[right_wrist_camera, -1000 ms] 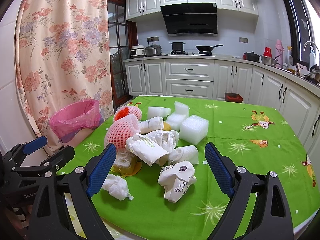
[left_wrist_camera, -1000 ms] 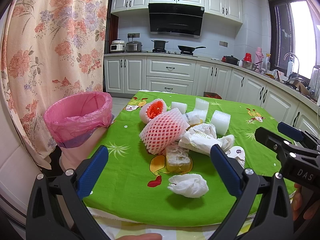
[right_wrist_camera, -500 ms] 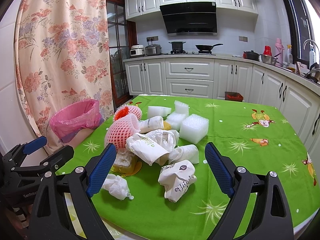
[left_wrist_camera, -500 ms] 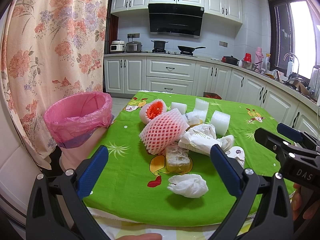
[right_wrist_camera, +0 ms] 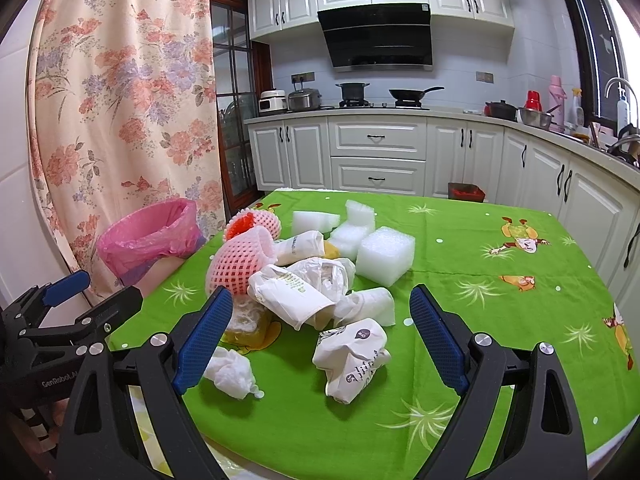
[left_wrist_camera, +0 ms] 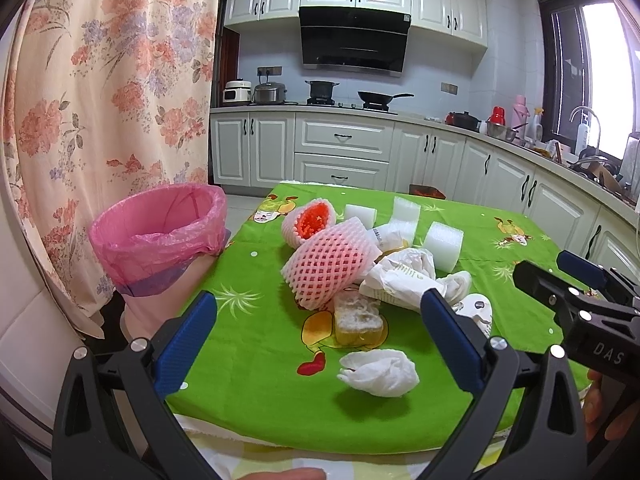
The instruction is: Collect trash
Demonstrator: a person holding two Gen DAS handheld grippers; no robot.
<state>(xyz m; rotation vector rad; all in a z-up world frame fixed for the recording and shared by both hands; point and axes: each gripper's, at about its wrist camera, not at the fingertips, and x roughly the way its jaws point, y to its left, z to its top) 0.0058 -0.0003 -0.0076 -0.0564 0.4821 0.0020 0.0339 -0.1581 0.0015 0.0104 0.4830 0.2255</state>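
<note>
Between the open tongs [left_wrist_camera: 318, 334], tissue [left_wrist_camera: 380, 372]

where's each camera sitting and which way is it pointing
Left wrist: on the left hand-held gripper, at the table's near edge, facing the trash pile and pink-lined bin; a fingertip shows below.
Right wrist: on the right hand-held gripper, further right, facing the crumpled paper cup.
Shared: pink foam net, crumpled tissue, each other's gripper.

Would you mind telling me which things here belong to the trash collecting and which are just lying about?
For the job: pink-lined bin; pink foam net; crumpled tissue; crumpled paper bag; white foam block; left gripper and right gripper, both open.

Just lying about: frying pan; rice cooker; floral curtain.
</note>
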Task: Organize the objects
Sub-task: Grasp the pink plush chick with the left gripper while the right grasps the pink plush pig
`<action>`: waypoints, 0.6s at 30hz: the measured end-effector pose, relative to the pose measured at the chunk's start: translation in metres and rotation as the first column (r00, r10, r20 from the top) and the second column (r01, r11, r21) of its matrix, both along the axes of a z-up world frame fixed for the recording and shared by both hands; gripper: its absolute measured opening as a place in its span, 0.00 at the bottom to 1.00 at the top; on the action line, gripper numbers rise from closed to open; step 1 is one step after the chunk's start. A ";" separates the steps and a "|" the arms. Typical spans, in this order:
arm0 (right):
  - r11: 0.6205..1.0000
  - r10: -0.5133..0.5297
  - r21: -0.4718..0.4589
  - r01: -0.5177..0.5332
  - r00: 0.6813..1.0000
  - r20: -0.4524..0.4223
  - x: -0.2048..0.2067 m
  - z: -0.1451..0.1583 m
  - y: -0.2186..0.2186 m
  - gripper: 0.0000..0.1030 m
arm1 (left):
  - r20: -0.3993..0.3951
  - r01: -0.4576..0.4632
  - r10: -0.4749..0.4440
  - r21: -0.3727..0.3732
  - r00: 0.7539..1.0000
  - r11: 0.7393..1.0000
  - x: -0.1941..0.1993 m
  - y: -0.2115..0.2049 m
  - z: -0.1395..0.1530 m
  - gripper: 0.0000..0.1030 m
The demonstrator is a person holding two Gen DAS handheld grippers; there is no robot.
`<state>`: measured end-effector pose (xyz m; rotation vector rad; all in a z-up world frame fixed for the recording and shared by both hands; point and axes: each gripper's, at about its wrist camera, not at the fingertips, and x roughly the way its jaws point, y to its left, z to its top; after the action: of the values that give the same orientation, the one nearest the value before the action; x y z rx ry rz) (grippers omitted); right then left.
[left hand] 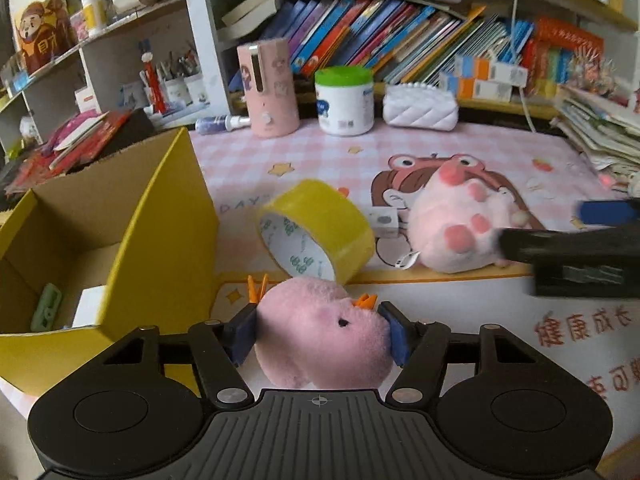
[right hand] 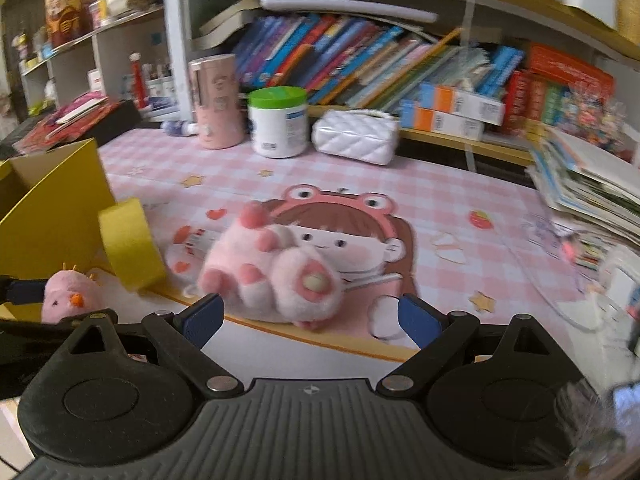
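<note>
Here the left gripper pinches the pink chick plush, while the right gripper gapes wide, touching nothing, just short of the pink paw plush.

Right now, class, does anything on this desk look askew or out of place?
Yes. The yellow tape roll is tipped on its edge beside the yellow cardboard box rather than lying flat. The pink paw plush lies on its back, paws up, in the middle of the mat.
</note>
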<state>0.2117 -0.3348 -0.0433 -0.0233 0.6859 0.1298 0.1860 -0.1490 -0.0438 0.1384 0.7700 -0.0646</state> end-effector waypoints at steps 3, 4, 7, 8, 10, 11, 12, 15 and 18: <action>0.998 0.062 -0.027 -0.062 0.998 0.005 0.019 -0.006 0.012 0.93 | 0.022 0.015 -0.015 0.019 1.000 1.000 -0.011 0.001 0.003 0.62; 0.996 0.084 -0.041 -0.083 0.996 0.003 0.025 -0.009 0.016 0.94 | 0.020 0.020 -0.020 0.021 1.000 1.000 -0.014 0.001 0.004 0.62; 0.983 0.161 -0.091 -0.161 0.987 -0.005 0.041 -0.017 0.029 0.96 | 0.013 0.032 -0.032 0.026 0.999 0.999 -0.020 0.001 0.004 0.62; 0.975 0.188 -0.117 -0.187 0.982 -0.002 0.046 -0.020 0.034 0.96 | 0.015 0.033 -0.033 0.026 0.999 0.999 -0.021 0.001 0.005 0.62; 0.949 0.253 -0.193 -0.249 0.968 -0.005 0.053 -0.027 0.044 0.96 | 0.022 0.031 -0.031 0.016 0.999 0.999 -0.023 0.004 0.008 0.62; 0.930 0.286 -0.238 -0.282 0.958 -0.016 0.057 -0.032 0.050 0.96 | 0.027 0.028 -0.028 0.009 0.999 1.000 -0.024 0.005 0.009 0.62; 0.905 0.323 -0.281 -0.320 0.946 -0.037 0.061 -0.037 0.055 0.94 | 0.031 0.025 -0.025 0.002 0.999 1.000 -0.024 0.006 0.010 0.62; 0.837 0.387 -0.384 -0.390 0.918 -0.089 0.069 -0.049 0.064 0.80 | 0.036 0.020 -0.019 -0.009 0.999 1.000 -0.026 0.008 0.011 0.62; 0.825 0.398 -0.395 -0.404 0.912 -0.100 0.073 -0.053 0.061 0.71 | 0.036 0.013 -0.012 -0.019 0.999 1.000 -0.026 0.010 0.011 0.62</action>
<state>0.2848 -0.2736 -0.0958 -0.5770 0.7050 0.3916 0.1596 -0.1393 -0.0331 0.1263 0.7323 -0.0812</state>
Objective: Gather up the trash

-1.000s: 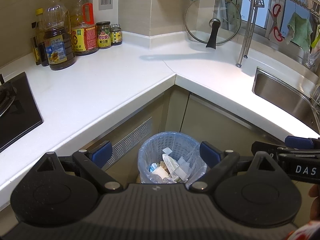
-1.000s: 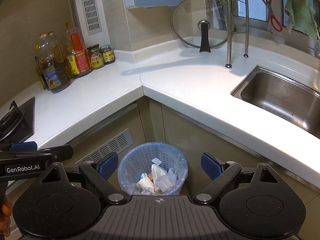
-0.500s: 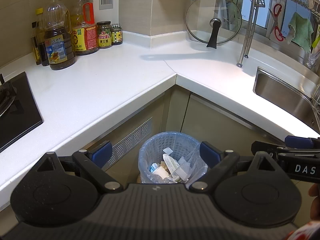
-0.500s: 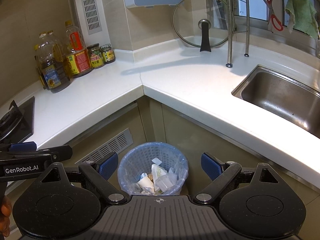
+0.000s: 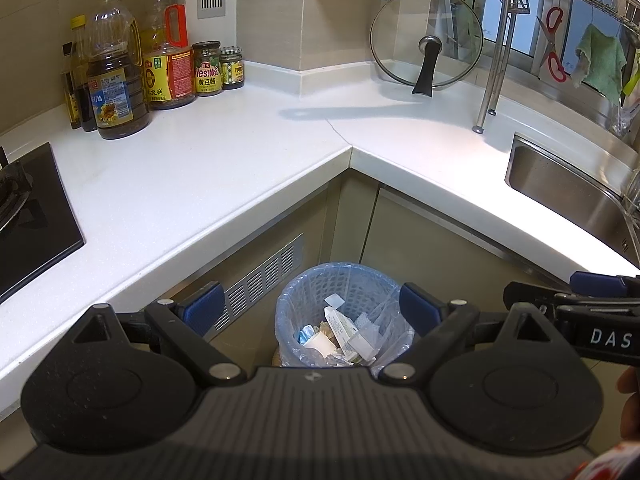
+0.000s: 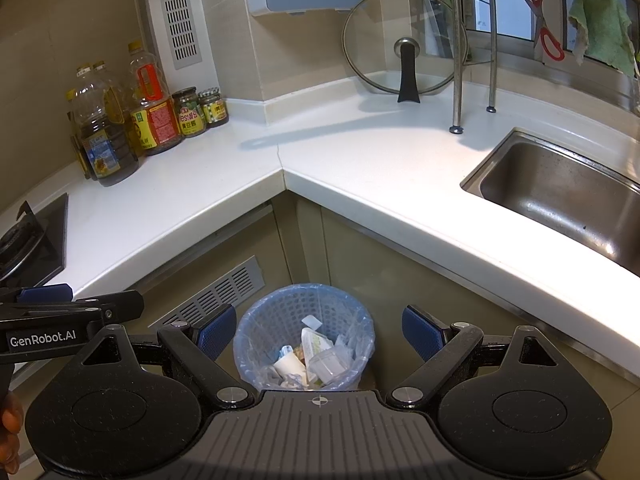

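Both grippers held side by side over the kitchen corner, pointing down and forward. Left gripper [image 5: 308, 308]: blue-padded fingers [image 5: 200, 307] wide apart, nothing between the pads. Right gripper [image 6: 320, 330]: fingers [image 6: 420, 332] likewise spread wide and empty. Framed in the gap between each pair of fingers, well below them on the floor: a blue mesh trash bin [image 5: 304, 292] lined with a clear plastic bag, tucked into the inner angle of the cabinets. Inside it, the collected trash [image 5: 340, 334] (white wrappers, a small cup, bits of clear plastic) heaped at the bottom. Beyond the fingertips and higher up: the white L-shaped table [image 5: 224, 152]. Far left of the fingers, oil bottles [image 5: 116, 80] and two small jars against the wall, with a black stove [image 5: 28, 216] nearer. Straight ahead past the corner, a glass pot lid [image 5: 426, 40] leaning upright. Off to the right of the fingers, a steel sink [image 6: 560, 188] sunk into the table
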A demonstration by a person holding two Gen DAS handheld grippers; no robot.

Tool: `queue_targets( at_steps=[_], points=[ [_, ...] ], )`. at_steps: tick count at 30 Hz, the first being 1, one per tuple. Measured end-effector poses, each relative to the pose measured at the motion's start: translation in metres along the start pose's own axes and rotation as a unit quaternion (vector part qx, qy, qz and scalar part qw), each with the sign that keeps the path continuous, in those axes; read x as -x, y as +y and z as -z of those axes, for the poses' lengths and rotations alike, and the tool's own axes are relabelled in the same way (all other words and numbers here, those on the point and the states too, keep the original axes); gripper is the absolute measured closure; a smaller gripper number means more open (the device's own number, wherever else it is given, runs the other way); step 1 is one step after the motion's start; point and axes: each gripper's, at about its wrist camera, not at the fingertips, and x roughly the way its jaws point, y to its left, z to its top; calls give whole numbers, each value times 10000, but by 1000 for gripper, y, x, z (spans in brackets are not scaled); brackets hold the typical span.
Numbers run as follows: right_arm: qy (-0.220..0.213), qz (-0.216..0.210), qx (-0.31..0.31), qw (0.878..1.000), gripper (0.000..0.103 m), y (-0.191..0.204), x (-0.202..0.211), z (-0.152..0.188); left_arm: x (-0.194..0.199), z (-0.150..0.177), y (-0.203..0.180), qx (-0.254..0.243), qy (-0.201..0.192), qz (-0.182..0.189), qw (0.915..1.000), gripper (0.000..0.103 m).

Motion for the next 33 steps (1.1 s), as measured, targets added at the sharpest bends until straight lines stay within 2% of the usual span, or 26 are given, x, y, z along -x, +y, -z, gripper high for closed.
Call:
queue_targets(
  at_steps=[33],
  points=[
    [11,13,-20,10000,13,-2,0,4,0,0,-1,-8,10,22,10000,10]
  ],
)
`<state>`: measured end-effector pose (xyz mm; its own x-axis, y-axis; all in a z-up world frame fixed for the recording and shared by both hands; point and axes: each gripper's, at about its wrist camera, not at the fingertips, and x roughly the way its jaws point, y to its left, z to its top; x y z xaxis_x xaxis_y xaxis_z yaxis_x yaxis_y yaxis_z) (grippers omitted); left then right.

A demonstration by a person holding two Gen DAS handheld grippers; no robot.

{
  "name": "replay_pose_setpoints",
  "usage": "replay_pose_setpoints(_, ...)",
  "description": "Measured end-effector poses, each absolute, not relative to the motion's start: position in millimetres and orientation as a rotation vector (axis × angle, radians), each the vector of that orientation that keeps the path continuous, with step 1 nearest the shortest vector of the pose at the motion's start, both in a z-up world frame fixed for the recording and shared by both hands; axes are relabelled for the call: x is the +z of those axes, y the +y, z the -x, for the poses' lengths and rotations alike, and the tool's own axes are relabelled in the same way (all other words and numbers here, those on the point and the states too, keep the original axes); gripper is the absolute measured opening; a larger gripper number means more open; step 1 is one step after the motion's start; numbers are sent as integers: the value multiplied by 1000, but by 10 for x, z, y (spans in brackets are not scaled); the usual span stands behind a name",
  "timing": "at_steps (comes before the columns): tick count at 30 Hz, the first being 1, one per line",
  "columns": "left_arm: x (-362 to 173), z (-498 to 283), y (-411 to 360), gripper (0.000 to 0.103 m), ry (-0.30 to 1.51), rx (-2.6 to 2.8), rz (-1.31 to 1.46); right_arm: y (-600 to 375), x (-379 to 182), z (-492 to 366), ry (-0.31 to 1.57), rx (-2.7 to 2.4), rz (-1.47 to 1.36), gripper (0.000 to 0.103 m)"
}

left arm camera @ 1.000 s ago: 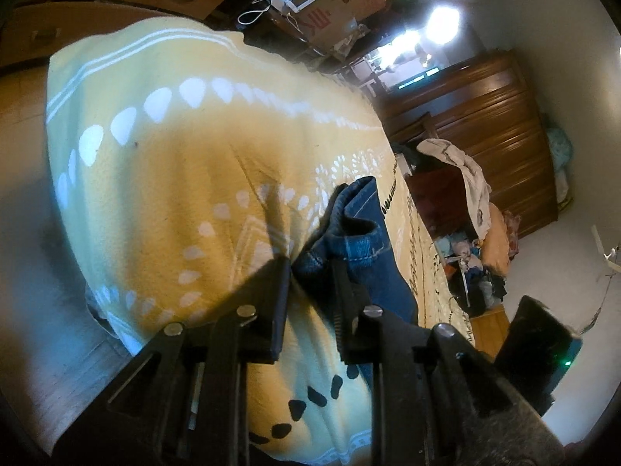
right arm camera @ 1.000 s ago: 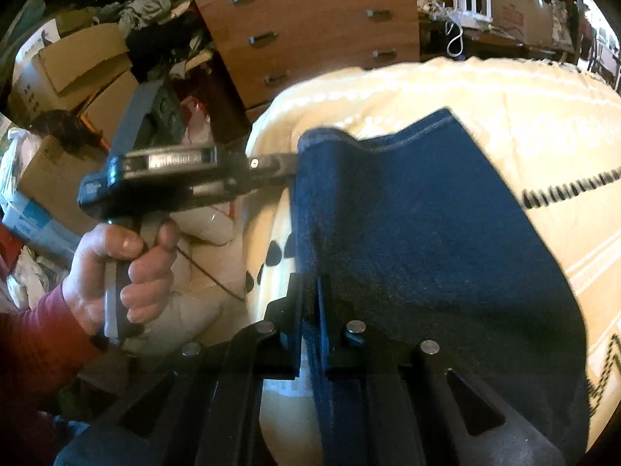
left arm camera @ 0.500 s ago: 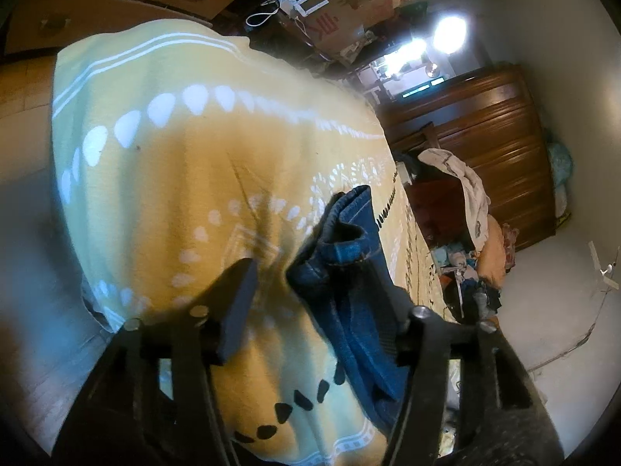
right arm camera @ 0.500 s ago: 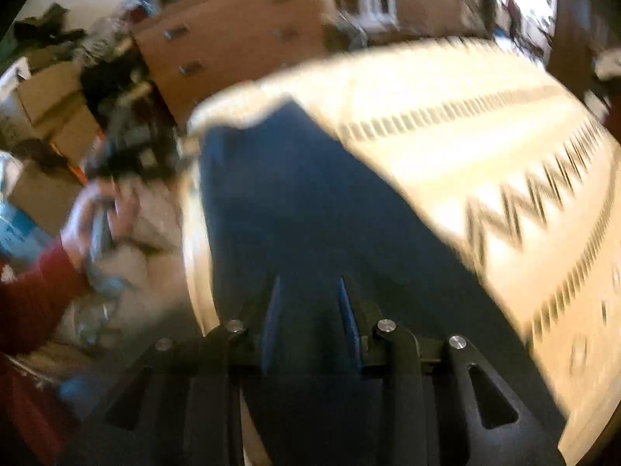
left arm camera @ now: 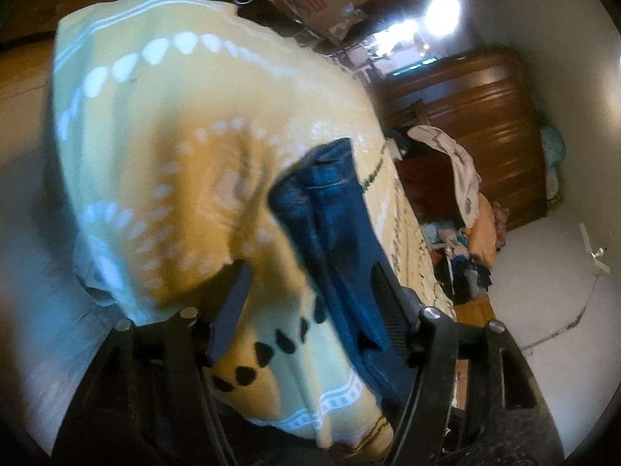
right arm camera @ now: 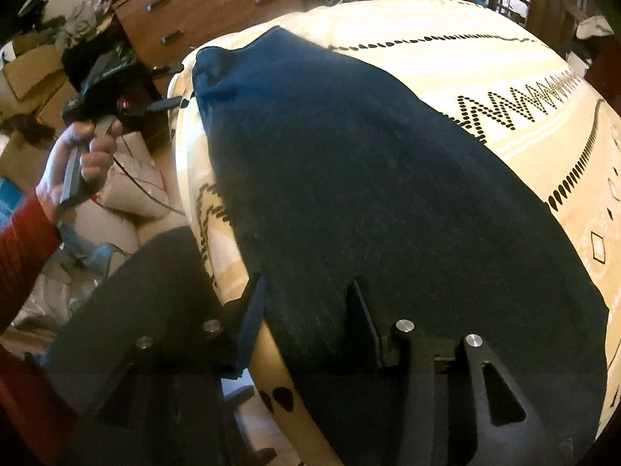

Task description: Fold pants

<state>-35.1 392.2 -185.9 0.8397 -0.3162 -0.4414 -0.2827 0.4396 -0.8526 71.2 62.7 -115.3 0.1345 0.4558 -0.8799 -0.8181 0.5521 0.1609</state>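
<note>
left tool (left arm camera: 310,299) released | right tool (right arm camera: 306,322) released | pants (right arm camera: 368,178) flat, long axis along bedspread (right arm camera: 485,66) edge

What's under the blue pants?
The blue pants lie on a yellow patterned blanket, which shows all around them and hangs over the edge. The blanket hides whatever is beneath it, so that cannot be seen.

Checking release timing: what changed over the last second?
Both grippers let go. The left gripper and right gripper, each shut on the dark blue denim pants a second ago, now stand open, and the pants lie flat on the yellow patterned blanket. The left gripper has drawn back off the edge. The blanket is unchanged.
</note>
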Motion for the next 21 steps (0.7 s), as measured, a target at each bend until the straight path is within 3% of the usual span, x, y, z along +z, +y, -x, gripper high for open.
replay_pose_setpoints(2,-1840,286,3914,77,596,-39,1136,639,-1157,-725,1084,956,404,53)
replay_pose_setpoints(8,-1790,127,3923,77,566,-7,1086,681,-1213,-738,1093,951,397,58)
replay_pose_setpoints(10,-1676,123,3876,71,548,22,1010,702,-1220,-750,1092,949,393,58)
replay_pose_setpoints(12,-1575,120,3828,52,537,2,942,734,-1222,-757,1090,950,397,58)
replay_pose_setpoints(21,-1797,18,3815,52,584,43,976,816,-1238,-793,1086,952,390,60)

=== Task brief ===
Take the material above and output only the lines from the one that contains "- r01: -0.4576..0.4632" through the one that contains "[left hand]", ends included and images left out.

=== Solution to the exercise ===
  - r01: -0.4576..0.4632
  - r10: -0.4749..0.4440
  - r21: -0.3727..0.3732
  - r00: 0.7539..1.0000
  - r11: 0.7393..1.0000
  - x: -0.1941..0.1993 m
  - y: -0.2115..0.2049 m
  - z: -0.1395..0.1530 m
  - gripper: 0.0000..0.1030 m
The demonstrator is a person holding two Gen DAS handheld grippers; there is no robot.
`<state>`: measured end-effector pose (xyz m; rotation vector rad; all in a z-up world frame fixed for the recording and shared by both hands; point and axes: each gripper's, at about its wrist camera, not at the fingertips, and x roughly the way its jaws point, y to its left, z to its top; after the action: of the values that give the same orientation, the one nearest the value before the action; x y z rx ry rz) (grippers omitted); right then left.
[left hand] 

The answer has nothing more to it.